__DATA SEGMENT__

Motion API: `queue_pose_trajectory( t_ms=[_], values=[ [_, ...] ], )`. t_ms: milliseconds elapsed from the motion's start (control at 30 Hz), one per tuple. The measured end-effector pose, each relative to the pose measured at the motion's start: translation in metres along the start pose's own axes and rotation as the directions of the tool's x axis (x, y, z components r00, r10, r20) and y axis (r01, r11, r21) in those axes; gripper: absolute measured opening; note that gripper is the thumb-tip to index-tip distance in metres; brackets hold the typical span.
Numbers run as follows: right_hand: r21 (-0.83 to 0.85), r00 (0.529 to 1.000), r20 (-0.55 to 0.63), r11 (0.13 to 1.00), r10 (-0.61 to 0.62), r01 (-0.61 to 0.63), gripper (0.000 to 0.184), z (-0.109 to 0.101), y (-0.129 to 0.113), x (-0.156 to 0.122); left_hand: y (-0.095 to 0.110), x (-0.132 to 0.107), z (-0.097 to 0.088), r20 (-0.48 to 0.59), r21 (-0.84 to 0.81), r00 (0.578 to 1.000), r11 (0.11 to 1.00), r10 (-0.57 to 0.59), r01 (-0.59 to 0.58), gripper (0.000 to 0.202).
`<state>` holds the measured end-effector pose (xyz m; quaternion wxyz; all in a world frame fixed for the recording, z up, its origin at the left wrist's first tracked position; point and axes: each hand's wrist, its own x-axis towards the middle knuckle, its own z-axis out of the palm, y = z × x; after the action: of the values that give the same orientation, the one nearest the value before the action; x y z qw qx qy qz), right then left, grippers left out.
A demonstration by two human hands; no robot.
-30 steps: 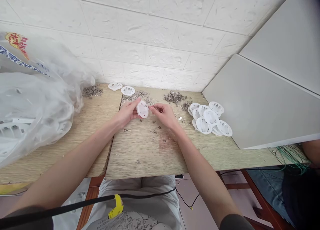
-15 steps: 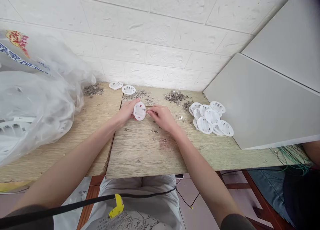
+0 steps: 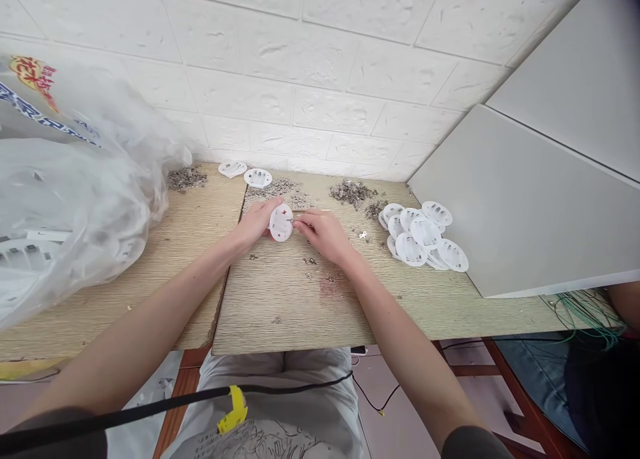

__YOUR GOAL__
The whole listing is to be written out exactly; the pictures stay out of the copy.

__RESULT BELOW__
Motion API: `queue_pose_trajectory( t_ms=[_], values=[ [_, ...] ], )`. t_ms: milliseconds elapsed from the motion's start (control at 30 Hz), one per tuple. The measured end-effector pose, each relative to the pose measured at the motion's start: translation in metres along the start pose's own axes and rotation as the directions of the tool's x axis (x, y, z components r00, r10, r20) and y axis (r01, r11, r21) in those axes; gripper: absolute measured opening; note that gripper is the thumb-tip to index-tip distance in metres; brackets hold the typical span.
Numbers run as follows: right_hand: r21 (-0.83 to 0.85), r00 (0.529 to 1.000), r20 (-0.55 to 0.63), r11 (0.13 to 1.00), r10 (-0.61 to 0.62), r01 (-0.61 to 0.63), gripper (0.000 to 0.184), z (-0.109 to 0.101), y (-0.129 to 0.113), x (-0.156 to 0.122); left_hand: y (-0.095 to 0.110), x (-0.132 to 0.107), z (-0.097 to 0.088), r20 (-0.48 to 0.59), r21 (-0.84 to 0.81), r00 (0.578 to 1.000), r11 (0.11 to 1.00), r10 (-0.57 to 0.59), r01 (-0.59 to 0.58), gripper (0.000 to 0.202).
`<state>` holds the measured end-effector pose (xyz m; quaternion wxyz; all in a world frame fixed for the recording, z up, its origin at the left wrist's first tracked position; point and axes: each hand's wrist, its own x-axis towards the middle knuckle, its own z-axis out of the palm, y = z × x; after the action: of the values that give the same orientation, the one nearest the value before the action; x y z qw qx qy qz), right then left, grippers left out.
A demonstration by two human hands; no robot.
-30 steps: 
-15 steps: 
+0 steps: 

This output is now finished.